Mai pourtant revint, moins de six mois plus tard,
la plupart des lys n'étaient pas encore en fleurs,
et j'apportai des fleurs à la clinique.
Mais elle ? Elle trouvait que les fleurs sentent mauvais,
surtout les lys, oui même les gens, surtout les hommes.
Moi aussi par conséquent. Elle ne m'aimait pas,
mais, peu après, réussit pourtant toujours à me trouver.

Elle avait tout juste trente ans, Marie-Jeanne,
lorsqu'elle avala sa première petite gorgée.
Elle y prit aussitôt plaisir.

Quatre-vingt-cinq, quatre-vingt-six, quatre-vingt-huit
et pendant toutes ces années je ne la vis plus.
Mais soudain, en l'an quatre-vingt-dix :
elle était là, de nouveau devant ce louche Jack,
madone débraillée avec un mégot,
tiraillant furieusement une manette
comme si le louche Jack était son Joey.
Foutez-moi la paix, nom de Dieu,
je fais de moi ce que je veux
.
Il n'était plus question d'embaumer.
Tout le possible, elle l'avait eu
et rien de ce qu'elle avait voulu :
rien qu'un mainate dans une cage,
rien qu'un poisson dans un bocal,
un fantôme, captif dans une bouteille. S'échapper,

voilà ce qu'elle voulait, et apprendre à voler,
s'extirper de sa carcasse, libre
sur des ailes immaculées.
Elle mit sa plus belle robe d'été
bien qu'on fût au cœur de l'hiver,
et sortit avec un flacon de Paloma Picasso.
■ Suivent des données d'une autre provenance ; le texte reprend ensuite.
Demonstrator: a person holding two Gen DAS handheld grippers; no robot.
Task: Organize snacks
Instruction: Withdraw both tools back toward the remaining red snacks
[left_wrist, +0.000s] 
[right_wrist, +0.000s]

Non pas qu'elle voulût mourir déjà, à tout prix,
elle ne voulait pas savoir ce qu'elle devait devenir,
simplement s'ôter d'elle-même :
une petite tache sur une robe impeccable.
Et si elle ne pouvait pas voler : nager.
Et si elle ne pouvait pas nager : flotter.

Des témoins à l'âme poétique dirent :
elle flottait sur l'eau tel un lys,
toute gonflée et pourtant légère comme une plume
sur cette eau nauséabonde de La Lys.
Un original prétendit qu'elle planait.
Ah, Marie-Jeanne, madone du dimanche,
j'en suis sûr et certain : elle embaumait à nouveau.

Je ne suis plus allé la voir, là où elle repose à présent,
mais une seule fois, par une nuit abominable,
passablement éméché, juste devant la maison
où était autrefois sa chambre,
dans la neige j'ai pissé Aï luv you.